- [Supplied data]

════

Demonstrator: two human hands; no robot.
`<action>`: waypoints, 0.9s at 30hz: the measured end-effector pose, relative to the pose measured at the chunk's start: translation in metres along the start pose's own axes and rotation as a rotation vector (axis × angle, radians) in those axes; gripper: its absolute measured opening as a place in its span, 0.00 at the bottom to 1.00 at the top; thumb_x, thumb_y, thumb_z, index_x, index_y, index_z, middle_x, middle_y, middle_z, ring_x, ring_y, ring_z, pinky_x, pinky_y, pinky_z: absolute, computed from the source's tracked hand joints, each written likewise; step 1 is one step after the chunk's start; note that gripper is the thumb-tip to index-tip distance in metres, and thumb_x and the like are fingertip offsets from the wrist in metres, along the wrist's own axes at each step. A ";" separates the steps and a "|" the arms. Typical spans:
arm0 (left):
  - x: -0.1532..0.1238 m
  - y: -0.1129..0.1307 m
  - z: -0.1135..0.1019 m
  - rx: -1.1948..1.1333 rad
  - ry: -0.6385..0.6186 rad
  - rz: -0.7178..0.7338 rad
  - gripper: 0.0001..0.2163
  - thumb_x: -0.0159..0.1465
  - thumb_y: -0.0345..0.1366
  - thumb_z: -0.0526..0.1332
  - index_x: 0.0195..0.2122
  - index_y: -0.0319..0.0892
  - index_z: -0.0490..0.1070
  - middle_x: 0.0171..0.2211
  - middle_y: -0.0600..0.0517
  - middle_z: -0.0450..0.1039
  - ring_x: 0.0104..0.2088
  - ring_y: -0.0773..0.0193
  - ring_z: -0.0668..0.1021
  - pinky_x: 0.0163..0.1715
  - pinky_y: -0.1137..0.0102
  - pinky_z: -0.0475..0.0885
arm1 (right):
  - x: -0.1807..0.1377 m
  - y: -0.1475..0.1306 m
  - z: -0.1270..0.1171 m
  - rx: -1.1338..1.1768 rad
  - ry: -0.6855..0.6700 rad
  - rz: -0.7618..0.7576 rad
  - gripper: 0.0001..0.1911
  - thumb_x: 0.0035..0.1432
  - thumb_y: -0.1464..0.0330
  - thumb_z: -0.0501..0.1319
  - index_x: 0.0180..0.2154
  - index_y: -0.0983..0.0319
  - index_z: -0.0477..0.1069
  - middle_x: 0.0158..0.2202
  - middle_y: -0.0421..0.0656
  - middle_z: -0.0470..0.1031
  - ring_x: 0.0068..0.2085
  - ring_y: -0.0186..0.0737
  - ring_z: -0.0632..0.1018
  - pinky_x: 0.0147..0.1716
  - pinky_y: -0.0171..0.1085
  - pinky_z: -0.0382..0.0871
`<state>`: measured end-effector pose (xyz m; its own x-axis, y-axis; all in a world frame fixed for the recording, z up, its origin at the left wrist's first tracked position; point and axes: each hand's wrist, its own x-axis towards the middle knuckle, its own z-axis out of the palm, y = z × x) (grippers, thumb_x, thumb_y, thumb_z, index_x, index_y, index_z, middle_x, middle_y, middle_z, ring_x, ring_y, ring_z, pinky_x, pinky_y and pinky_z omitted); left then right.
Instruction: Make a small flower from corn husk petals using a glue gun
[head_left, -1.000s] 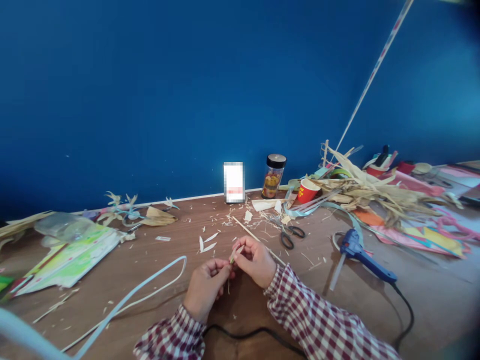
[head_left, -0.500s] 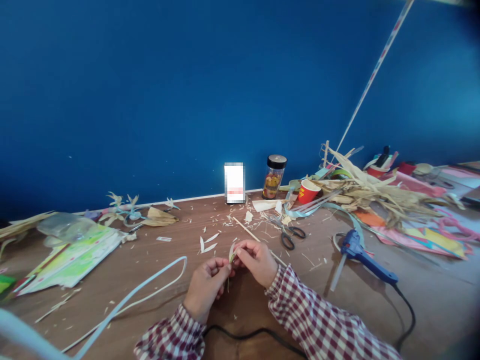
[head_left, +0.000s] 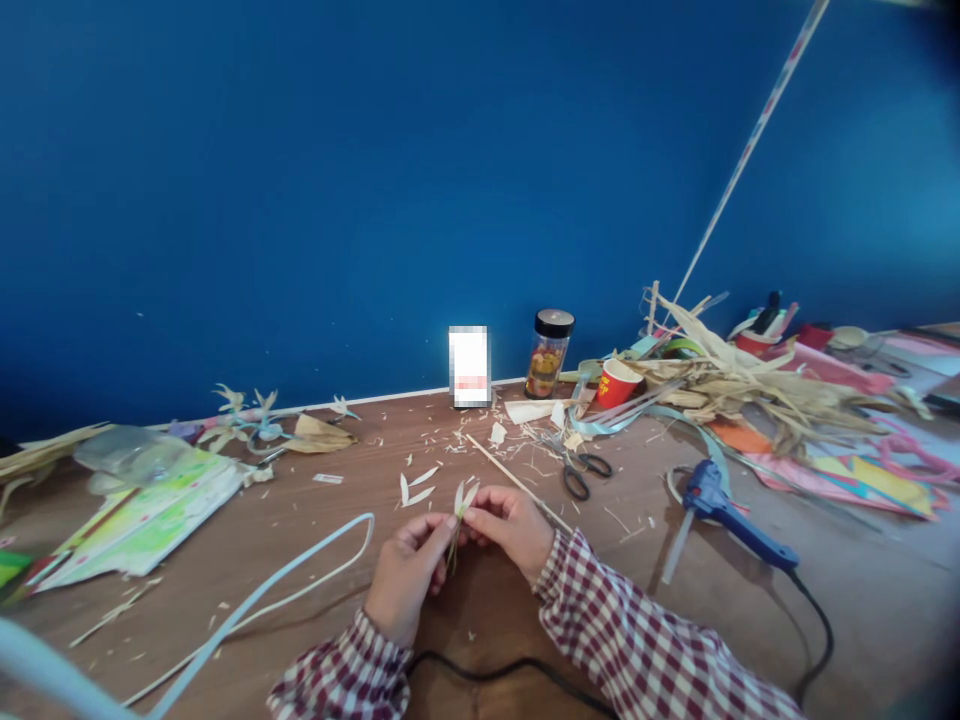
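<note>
Between my hands, low in the middle of the view, is a small husk flower (head_left: 464, 498) with pale pointed petals and thin strands hanging below. My left hand (head_left: 409, 570) is closed, its thumb and fingers pinching the flower's base from the left. From the right, my right hand (head_left: 514, 525) is closed too, thumb and fingertips pinching at the petals' lower right side. Several cut pale petals (head_left: 418, 487) lie on the table just beyond my left hand. A thin stick (head_left: 517, 480) lies behind my right hand, with black-handled scissors (head_left: 581, 475) beside it.
A blue glue gun (head_left: 739, 520) lies at right, its black cord trailing forward. A jar (head_left: 549, 355), a red paper cup (head_left: 617, 384) and a heap of dried husks (head_left: 787, 390) stand farther back. A white looped strip (head_left: 285, 575) arches at left near a painted sheet (head_left: 157, 515).
My right hand has shifted slightly down. The flower now stands more upright, with its petals spread apart and its strands showing below my fingers.
</note>
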<state>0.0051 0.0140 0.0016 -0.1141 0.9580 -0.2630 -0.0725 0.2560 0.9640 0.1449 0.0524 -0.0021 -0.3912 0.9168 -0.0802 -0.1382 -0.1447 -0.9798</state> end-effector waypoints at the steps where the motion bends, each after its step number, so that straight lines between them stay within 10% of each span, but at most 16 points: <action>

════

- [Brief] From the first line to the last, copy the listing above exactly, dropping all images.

- [Task answer]
Demonstrator: two human hands; no robot.
`<action>`: waypoints, 0.9s at 30hz: the measured end-effector pose, relative to the pose measured at the chunk's start: translation in metres along the start pose's own axes and rotation as a rotation vector (axis × angle, radians) in those axes; gripper: its absolute measured opening as a place in its span, 0.00 at the bottom to 1.00 at the top; thumb_x, thumb_y, thumb_z, index_x, index_y, index_z, middle_x, middle_y, middle_z, ring_x, ring_y, ring_z, pinky_x, pinky_y, pinky_z: absolute, computed from the source's tracked hand joints, each written likewise; step 1 is one step after the chunk's start; note that gripper is the thumb-tip to index-tip distance in metres, and thumb_x and the like are fingertip offsets from the wrist in metres, along the wrist's own axes at each step. A ";" separates the steps and a "|" the arms. Typical spans:
arm0 (left):
  - x: -0.1532..0.1238 m
  - y: -0.1129..0.1307 m
  - z: -0.1135..0.1019 m
  - rx: -1.1948..1.1333 rad
  - ry: -0.6385..0.6186 rad
  - rz: -0.7178..0.7338 rad
  - gripper: 0.0001..0.2163
  - thumb_x: -0.0159..0.1465
  - thumb_y: -0.0345..0.1366
  - thumb_z: -0.0526..0.1332
  - index_x: 0.0195..0.2122
  - index_y: -0.0319..0.0892
  - index_z: -0.0490..0.1070
  - middle_x: 0.0171..0.2211
  - middle_y: -0.0600..0.0517
  - middle_z: -0.0450..0.1039
  - ring_x: 0.0104..0.2088
  - ring_y: -0.0773..0.0193
  - ring_z: -0.0668..0.1021
  - pinky_x: 0.0163..0.1715
  - pinky_y: -0.1137..0.0102
  - pinky_z: -0.0475..0.0885
arm1 (right):
  - x: -0.1807..0.1377 m
  - y: -0.1475..0.1306 m
  - z: -0.1270..0.1171 m
  - rx: -1.1338..1.1768 rad
  - ry: -0.6855..0.6700 rad
  - rz: -0.7618..0.7576 rad
  - gripper: 0.0001..0.1911
  - thumb_x: 0.0035..0.1432
  - thumb_y: -0.1464..0.0330
  - thumb_z: -0.0501..0.1319
  - index_x: 0.0180..0.2154
  - index_y: -0.0983..0.0319
  - index_z: -0.0477..0.1069
  - middle_x: 0.0158..0.2202
  - middle_y: -0.0421..0.0656
  - middle_z: -0.0470..0.1031
  - ring_x: 0.0068..0.2085
  - ring_y: -0.0186..0.0737
  - ring_z: -0.0632..0.1018
  - pinky_x: 0.0147..0.1716
  - pinky_y: -0.0171..0.1085
  - pinky_z: -0.0382..0.0871
`<state>`: measured end-effector pose (xyz m; its own x-axis, y-axis; all in a world frame fixed for the recording, z up, its origin at the left wrist's first tracked position; point and axes: each hand's wrist, its own x-axis towards the middle knuckle, its own z-axis out of the palm, y = z × x) (grippers, thumb_x, thumb_y, thumb_z, index_x, index_y, index_z, middle_x, middle_y, middle_z, ring_x, ring_y, ring_z, pinky_x, pinky_y and pinky_z omitted); left then right.
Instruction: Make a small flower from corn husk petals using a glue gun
[head_left, -1.000s] 
[head_left, -0.500s] 
[head_left, +0.000s] 
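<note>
Between my hands, low in the middle of the view, is a small husk flower (head_left: 464, 498) with pale pointed petals and thin strands hanging below. My left hand (head_left: 409, 570) is closed, its thumb and fingers pinching the flower's base from the left. From the right, my right hand (head_left: 514, 525) is closed too, thumb and fingertips pinching at the petals' lower right side. Several cut pale petals (head_left: 418, 487) lie on the table just beyond my left hand. A thin stick (head_left: 517, 480) lies behind my right hand, with black-handled scissors (head_left: 581, 475) beside it.
A blue glue gun (head_left: 739, 520) lies at right, its black cord trailing forward. A jar (head_left: 549, 355), a red paper cup (head_left: 617, 384) and a heap of dried husks (head_left: 787, 390) stand farther back. A white looped strip (head_left: 285, 575) arches at left near a painted sheet (head_left: 157, 515).
My right hand has shifted slightly down. The flower now stands more upright, with its petals spread apart and its strands showing below my fingers.
</note>
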<state>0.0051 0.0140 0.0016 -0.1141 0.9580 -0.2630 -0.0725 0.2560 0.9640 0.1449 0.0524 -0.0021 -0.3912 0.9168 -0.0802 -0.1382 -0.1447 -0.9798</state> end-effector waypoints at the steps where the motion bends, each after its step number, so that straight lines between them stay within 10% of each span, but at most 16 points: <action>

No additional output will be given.